Output the data word for word, dropping every image.

------ Data below

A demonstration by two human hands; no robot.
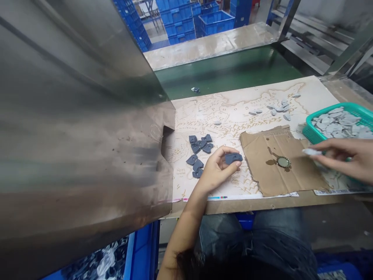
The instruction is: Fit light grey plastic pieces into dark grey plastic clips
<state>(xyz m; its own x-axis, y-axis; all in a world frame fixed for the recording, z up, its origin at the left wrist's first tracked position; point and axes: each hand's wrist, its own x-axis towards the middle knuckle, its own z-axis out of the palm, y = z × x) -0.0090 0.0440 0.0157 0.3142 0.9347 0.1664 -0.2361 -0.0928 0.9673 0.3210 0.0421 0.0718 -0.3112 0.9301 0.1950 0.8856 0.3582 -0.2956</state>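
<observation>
My left hand (217, 169) pinches a dark blue-grey moulded piece (233, 158) between thumb and fingers, just left of a torn cardboard sheet (305, 175). Close beside that hand lies a loose heap of similar dark pieces (199, 146) on a printed paper map (210, 124). My right hand (344, 161) holds a pale grey piece (311, 152) by its fingertips, above the cardboard's right edge. A teal plastic basket (344, 109) full of pale grey pieces stands just beyond that hand. More pale pieces (278, 109) lie scattered on the map. A crown bottle cap (283, 162) rests on the cardboard.
A large stainless steel panel (72, 116) fills the left side. A green conveyor belt (227, 70) runs behind the map, with one small piece (195, 90) on it. Stacked blue crates (215, 23) stand beyond, and a blue bin (140, 252) sits below left.
</observation>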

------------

__Expected answer__:
A demonstration by two human hands; no robot.
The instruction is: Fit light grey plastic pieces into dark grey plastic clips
<state>(xyz m; its own x-axis, y-axis; all in a world frame fixed for the recording, z up, its origin at the left wrist's first tracked position; point and axes: each hand's wrist, its own x-axis towards the middle knuckle, its own z-axis out of the palm, y = z × x) -0.0090 0.0440 0.0157 0.3142 0.9347 0.1664 -0.2361 -0.0928 0.9673 0.3210 0.0421 0.0718 -0.3112 0.9301 0.1950 0.8856 0.3582 -0.2956</state>
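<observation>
My left hand (217, 169) pinches a dark blue-grey moulded piece (233, 158) between thumb and fingers, just left of a torn cardboard sheet (305, 175). Close beside that hand lies a loose heap of similar dark pieces (199, 146) on a printed paper map (210, 124). My right hand (344, 161) holds a pale grey piece (311, 152) by its fingertips, above the cardboard's right edge. A teal plastic basket (344, 109) full of pale grey pieces stands just beyond that hand. More pale pieces (278, 109) lie scattered on the map. A crown bottle cap (283, 162) rests on the cardboard.
A large stainless steel panel (72, 116) fills the left side. A green conveyor belt (227, 70) runs behind the map, with one small piece (195, 90) on it. Stacked blue crates (215, 23) stand beyond, and a blue bin (140, 252) sits below left.
</observation>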

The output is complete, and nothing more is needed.